The task: Extract exactly and only the lines of the data below, starting at the line with "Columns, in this" and stopping after the final line.
******************************
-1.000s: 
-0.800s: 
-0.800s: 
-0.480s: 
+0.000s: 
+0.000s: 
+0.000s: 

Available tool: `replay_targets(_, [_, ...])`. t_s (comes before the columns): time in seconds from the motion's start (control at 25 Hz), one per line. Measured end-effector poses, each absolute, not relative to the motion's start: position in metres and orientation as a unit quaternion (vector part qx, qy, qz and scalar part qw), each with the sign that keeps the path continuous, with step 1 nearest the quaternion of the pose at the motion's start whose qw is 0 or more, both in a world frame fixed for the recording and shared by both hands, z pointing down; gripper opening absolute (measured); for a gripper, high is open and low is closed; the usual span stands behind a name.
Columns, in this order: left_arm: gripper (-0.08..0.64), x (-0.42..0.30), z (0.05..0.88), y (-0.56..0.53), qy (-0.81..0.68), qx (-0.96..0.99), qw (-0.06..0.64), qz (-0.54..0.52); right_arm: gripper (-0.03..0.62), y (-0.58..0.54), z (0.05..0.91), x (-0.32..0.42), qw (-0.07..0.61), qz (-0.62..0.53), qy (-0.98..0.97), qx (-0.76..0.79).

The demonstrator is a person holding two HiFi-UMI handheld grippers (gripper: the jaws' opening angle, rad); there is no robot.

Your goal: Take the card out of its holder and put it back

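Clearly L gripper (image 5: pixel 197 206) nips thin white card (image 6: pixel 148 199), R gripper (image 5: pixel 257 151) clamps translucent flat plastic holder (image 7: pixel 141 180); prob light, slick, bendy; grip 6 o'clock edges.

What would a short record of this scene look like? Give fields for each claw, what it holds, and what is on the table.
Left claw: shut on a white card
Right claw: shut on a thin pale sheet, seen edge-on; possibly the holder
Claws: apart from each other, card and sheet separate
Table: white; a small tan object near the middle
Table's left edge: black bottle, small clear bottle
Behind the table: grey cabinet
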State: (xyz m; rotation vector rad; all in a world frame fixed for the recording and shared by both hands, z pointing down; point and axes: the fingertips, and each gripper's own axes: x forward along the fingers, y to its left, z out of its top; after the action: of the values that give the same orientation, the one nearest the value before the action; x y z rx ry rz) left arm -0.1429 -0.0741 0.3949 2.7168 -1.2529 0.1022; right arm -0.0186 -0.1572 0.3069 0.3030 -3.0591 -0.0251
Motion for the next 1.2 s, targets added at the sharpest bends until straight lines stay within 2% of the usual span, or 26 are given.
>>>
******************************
Answer below:
Columns, in this order: left_arm: gripper (-0.08..0.64), x (-0.42..0.30), z (0.05..0.88), y (-0.56..0.53), qy (-0.81..0.68), qx (-0.96..0.99), qw (-0.06..0.64), qz (-0.54..0.52); right_arm: gripper (-0.03..0.62), y (-0.58..0.54), z (0.05..0.91), x (-0.32..0.42), qw (-0.07..0.61), qz (-0.62..0.53), qy (-0.98..0.97), qx (-0.76..0.79).

The demonstrator is a person holding two HiFi-UMI handheld grippers (gripper: the jaws' opening angle, rad); there is no robot.

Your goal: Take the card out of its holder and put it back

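Clearly L gripper (image 5: pixel 197 206) nips thin white card (image 6: pixel 148 199), R gripper (image 5: pixel 257 151) clamps translucent flat plastic holder (image 7: pixel 141 180); prob light, slick, bendy; grip 6 o'clock edges.

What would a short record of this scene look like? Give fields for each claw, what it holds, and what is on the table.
Left claw: shut on a white card
Right claw: shut on a thin pale sheet, seen edge-on; possibly the holder
Claws: apart from each other, card and sheet separate
Table: white; a small tan object near the middle
Table's left edge: black bottle, small clear bottle
Behind the table: grey cabinet
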State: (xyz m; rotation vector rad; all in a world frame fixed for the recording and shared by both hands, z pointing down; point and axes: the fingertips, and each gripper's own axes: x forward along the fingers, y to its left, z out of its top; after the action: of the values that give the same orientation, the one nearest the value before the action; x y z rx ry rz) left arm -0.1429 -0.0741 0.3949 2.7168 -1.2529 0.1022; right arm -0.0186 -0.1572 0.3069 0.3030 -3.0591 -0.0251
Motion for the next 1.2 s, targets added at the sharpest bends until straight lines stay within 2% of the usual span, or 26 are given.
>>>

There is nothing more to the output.